*** The data ***
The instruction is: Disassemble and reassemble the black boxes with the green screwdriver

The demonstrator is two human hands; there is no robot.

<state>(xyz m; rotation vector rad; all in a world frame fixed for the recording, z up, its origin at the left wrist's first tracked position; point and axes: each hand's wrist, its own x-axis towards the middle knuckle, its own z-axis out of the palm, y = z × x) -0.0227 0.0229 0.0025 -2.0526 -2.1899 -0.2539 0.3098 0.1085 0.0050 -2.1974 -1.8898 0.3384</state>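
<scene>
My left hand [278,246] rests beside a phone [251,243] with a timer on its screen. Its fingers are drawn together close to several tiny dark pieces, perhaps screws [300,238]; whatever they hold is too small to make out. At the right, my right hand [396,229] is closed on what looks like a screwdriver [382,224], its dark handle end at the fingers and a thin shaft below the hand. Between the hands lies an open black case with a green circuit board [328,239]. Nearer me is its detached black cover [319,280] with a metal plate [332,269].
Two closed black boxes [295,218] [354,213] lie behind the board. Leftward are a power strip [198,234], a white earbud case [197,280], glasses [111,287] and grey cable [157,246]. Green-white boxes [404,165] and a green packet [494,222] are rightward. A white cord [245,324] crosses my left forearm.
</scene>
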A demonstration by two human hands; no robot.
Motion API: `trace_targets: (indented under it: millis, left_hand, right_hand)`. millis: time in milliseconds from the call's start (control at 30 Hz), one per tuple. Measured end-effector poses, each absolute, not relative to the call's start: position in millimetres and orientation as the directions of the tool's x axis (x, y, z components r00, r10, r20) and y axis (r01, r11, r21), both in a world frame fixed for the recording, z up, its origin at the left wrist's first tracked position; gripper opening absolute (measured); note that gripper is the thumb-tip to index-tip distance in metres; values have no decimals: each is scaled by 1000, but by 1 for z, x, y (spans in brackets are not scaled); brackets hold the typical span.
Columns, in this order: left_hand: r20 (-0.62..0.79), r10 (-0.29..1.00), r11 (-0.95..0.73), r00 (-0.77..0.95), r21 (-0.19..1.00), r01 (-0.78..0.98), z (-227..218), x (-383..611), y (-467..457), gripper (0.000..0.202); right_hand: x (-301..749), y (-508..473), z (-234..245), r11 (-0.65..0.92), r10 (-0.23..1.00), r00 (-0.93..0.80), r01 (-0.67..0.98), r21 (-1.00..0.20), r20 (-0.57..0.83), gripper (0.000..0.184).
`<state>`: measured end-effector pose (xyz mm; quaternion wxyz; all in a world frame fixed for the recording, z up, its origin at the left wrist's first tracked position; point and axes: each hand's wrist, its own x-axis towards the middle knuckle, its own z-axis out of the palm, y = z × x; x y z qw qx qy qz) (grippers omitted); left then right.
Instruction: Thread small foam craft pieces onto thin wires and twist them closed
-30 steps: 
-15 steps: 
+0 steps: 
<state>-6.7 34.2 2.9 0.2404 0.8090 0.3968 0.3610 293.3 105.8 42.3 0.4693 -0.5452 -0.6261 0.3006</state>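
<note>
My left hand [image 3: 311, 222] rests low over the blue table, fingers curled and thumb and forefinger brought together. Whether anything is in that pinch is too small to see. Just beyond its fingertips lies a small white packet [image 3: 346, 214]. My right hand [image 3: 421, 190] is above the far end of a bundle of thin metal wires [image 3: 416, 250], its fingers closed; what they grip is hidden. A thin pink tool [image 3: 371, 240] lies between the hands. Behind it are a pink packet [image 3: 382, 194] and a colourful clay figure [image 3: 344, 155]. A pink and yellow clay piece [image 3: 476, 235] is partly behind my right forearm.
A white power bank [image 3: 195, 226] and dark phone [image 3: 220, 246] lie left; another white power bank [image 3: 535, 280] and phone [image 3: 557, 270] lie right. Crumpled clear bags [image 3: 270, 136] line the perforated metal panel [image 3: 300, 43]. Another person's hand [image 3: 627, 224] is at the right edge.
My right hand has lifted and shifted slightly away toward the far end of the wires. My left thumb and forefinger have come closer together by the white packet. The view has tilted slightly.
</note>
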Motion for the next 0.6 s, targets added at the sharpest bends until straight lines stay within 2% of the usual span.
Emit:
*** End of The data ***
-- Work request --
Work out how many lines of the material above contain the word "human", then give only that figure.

-- Your solution --
2